The temperature dropped.
That was my first sign we weren’t alone.
The second was a response to Margo Griffin’s question.
“Are there any spirits in the basement with us?”
A one-word typed reply came on Tammie Térèsa Saunders’ phone. “Child.”
I felt the tell-tale cliché shiver down my spine.
He, or she, must be standing close to me.
It was 2:30 a.m. and six of us stood silently in the Randall House Museum’s musty basement, our hearts beating with excitement.

Reporter Fram Dinshaw holds a device to help him hear the spirit of a man who apparently haunts an area known as the textiles room.

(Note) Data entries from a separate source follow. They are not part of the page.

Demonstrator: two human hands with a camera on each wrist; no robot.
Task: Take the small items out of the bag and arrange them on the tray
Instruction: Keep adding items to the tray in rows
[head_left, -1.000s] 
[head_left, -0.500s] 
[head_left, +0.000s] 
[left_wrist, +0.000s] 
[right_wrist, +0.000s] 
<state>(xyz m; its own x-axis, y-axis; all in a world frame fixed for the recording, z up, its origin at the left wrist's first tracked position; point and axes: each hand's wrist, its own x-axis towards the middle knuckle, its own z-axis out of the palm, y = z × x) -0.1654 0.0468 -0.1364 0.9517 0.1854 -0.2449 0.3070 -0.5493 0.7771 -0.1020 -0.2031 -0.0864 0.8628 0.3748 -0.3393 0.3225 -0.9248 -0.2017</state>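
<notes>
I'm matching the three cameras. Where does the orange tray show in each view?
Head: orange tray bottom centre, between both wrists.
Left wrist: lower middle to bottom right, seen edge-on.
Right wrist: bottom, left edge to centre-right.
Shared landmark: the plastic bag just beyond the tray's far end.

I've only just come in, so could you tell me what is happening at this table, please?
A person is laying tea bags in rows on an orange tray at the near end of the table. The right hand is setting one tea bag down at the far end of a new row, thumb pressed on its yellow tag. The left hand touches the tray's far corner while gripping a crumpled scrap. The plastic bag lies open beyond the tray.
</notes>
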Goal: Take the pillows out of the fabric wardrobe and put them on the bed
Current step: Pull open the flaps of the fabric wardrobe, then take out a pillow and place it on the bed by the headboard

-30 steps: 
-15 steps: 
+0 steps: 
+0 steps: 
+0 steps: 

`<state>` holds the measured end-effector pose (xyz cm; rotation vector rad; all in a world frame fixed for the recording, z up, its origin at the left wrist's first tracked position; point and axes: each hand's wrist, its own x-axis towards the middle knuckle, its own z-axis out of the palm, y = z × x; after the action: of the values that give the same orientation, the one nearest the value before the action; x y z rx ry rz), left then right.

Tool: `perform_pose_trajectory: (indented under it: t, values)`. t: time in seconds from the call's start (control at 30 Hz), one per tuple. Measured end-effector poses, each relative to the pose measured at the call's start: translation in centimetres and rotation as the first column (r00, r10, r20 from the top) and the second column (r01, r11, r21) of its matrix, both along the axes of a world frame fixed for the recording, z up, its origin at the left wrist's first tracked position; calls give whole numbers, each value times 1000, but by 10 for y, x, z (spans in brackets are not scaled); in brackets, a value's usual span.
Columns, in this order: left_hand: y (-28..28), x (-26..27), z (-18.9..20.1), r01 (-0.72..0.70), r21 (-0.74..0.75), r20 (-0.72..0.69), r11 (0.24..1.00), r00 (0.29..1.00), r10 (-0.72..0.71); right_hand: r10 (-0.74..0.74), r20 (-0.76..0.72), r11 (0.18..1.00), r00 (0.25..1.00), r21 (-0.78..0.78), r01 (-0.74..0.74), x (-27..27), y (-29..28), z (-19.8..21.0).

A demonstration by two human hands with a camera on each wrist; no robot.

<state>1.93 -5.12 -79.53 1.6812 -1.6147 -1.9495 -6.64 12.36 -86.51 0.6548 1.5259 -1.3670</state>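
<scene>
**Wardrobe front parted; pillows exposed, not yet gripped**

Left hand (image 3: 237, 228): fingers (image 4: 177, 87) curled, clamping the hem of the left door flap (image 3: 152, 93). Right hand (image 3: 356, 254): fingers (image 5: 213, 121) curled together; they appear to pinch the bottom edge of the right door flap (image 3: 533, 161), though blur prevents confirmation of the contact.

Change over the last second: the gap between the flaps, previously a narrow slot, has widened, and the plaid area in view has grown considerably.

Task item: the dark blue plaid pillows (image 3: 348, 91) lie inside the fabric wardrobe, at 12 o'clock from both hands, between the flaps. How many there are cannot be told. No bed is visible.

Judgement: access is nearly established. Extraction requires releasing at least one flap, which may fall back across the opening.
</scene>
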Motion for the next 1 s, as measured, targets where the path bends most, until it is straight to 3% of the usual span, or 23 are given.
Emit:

Mark Goudge, the SaltWire photographer with his camera poised, stood next to Griffin. Across from them was Saunders and next to her was Krystal Tanner, museum curator.
We had all tramped down the old wooden stairs down into this small dark and dank basement with the hope that there would be something more than cobwebs and dust.
There was.
We had just hit the Halloween jackpot.
We even saw our new friend briefly. He was an apparition photographed against a window and couldn’t have been more than seven or eight when he died.
We then saw him in action. He gently pushed an old hoe once used by early settlers, causing it to sway lightly as if there was a gentle breeze.
I was more curious than scared. What would he do next? What exactly killed him and left his soul trapped here, unable to cross over to the spirit world? Why was he here?
But he never told us.
Instead, he left a series of one-word answers including ‘weak,’  ‘nodded,’ ‘lose,’ ‘whom,’ ‘solution,’ ‘each,’ ‘eaten,’ and ‘close.’
A ‘ghost radar’ app on psychic Tammie Térèsa Saunders’ phone recorded a string of answers that left me with even more questions as to who this boy was. Or was he even a boy? We thought he was, based on the short haircut in our only photo of him.
Towards the end he said ‘Bronwen’. Was that his name?
The whole encounter lasted maybe 15 or 20 minutes.
Two clangs and a ghostly whistle marked its end.
Pssst!!

The Randall House Museum is located on Main Street in Wolfville.

 

In another level of the house, a green-painted room covered in photos and sporting a 19th century penny-farthing bike is possibly home to another ghost boy, Eden.
“He likes to say ‘Pssst’ a lot,” said Tanner.
During previous investigations, Eden replied that he was a neighbour and followed the team around the house.
“I was giving a tour, I was chatting and he said, I’ll come back,” said Tanner.
But this night it remained silent. We kept trying to reach him, using tracking devices including a radio scanner, that loud crackle gave you a headache and a temperature sensor.
As Tanner, Saunders and I tried Eden, Goudge and Griffin set up shop in the attic trying to pick up more spiritual signals.
Goudge seemed unfazed even when Saunders’ phone radar picked up ghosts or when a sudden feeling of cold came over us.
We both walked in the dark outside, snapping exterior shots of the museum. I poked around running video but nothing untoward happened outdoors, unlike the incidents inside the ancient home.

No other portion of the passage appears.